# ACTION ITEM:
Where a line in the entries below contains the word "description", it counts; give the total by itself.

INPUT FOR THIS TASK Start Marker

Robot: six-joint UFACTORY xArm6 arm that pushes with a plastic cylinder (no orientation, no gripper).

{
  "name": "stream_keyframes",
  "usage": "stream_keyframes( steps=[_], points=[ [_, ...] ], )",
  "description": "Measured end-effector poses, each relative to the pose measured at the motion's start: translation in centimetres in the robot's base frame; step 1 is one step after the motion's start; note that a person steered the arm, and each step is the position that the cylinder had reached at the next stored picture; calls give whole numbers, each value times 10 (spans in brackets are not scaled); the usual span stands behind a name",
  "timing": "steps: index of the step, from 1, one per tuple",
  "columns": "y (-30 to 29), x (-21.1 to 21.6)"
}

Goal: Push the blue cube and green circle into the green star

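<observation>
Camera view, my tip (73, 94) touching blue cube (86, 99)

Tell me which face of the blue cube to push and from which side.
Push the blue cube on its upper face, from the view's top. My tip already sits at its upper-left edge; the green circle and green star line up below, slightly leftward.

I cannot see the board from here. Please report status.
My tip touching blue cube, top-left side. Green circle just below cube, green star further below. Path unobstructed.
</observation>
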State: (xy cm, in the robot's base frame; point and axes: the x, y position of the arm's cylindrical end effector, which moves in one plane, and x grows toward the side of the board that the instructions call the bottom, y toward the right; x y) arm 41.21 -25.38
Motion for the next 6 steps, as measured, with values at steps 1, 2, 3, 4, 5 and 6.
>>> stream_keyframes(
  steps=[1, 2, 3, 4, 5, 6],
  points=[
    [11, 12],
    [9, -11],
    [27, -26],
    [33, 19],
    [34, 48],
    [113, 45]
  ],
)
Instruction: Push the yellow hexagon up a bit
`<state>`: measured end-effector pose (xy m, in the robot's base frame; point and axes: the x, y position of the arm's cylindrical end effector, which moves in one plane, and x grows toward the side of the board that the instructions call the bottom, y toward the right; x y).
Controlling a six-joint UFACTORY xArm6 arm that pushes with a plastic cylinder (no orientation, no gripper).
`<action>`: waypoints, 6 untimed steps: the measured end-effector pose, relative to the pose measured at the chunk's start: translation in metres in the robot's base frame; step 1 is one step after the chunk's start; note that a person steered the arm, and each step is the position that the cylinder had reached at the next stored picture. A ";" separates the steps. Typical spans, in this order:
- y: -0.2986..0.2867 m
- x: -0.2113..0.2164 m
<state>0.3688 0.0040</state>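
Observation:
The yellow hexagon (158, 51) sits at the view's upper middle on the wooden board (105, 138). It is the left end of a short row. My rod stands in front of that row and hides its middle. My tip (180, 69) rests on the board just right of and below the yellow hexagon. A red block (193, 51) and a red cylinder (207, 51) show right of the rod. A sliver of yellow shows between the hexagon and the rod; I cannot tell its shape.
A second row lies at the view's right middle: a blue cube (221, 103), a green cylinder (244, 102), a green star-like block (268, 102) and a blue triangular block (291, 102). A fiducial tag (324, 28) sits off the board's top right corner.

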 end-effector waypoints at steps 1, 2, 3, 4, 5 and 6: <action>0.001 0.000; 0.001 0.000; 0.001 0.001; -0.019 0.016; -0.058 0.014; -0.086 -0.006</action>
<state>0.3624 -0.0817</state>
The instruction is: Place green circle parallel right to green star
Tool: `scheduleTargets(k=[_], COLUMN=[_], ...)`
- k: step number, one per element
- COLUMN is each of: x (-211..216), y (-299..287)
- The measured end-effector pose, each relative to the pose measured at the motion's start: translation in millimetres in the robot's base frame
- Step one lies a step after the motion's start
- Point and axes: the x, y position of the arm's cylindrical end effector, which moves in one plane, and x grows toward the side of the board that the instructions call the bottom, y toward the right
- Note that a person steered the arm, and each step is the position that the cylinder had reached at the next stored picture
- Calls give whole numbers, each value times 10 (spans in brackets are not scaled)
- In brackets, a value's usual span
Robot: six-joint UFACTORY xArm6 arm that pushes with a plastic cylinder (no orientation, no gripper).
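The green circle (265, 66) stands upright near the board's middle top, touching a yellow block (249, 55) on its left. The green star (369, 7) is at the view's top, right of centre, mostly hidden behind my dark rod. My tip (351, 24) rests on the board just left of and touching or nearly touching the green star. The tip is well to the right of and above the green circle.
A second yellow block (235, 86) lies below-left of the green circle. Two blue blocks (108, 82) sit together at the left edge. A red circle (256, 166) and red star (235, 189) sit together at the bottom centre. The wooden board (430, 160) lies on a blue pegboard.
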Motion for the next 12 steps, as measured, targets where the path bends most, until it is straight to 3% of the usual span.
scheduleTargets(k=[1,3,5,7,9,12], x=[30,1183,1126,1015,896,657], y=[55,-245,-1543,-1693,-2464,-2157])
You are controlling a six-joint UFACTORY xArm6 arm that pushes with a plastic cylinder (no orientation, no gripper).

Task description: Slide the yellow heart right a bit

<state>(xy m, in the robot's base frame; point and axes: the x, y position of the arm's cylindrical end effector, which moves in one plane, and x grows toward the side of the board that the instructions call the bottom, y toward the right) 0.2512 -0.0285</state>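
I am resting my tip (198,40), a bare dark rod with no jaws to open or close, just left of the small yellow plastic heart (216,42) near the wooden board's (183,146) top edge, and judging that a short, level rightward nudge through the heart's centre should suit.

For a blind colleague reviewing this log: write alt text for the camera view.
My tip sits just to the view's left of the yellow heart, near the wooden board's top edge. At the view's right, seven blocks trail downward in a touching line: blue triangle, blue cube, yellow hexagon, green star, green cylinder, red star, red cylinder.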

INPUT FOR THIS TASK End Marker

# EXPECTED OUTPUT:
2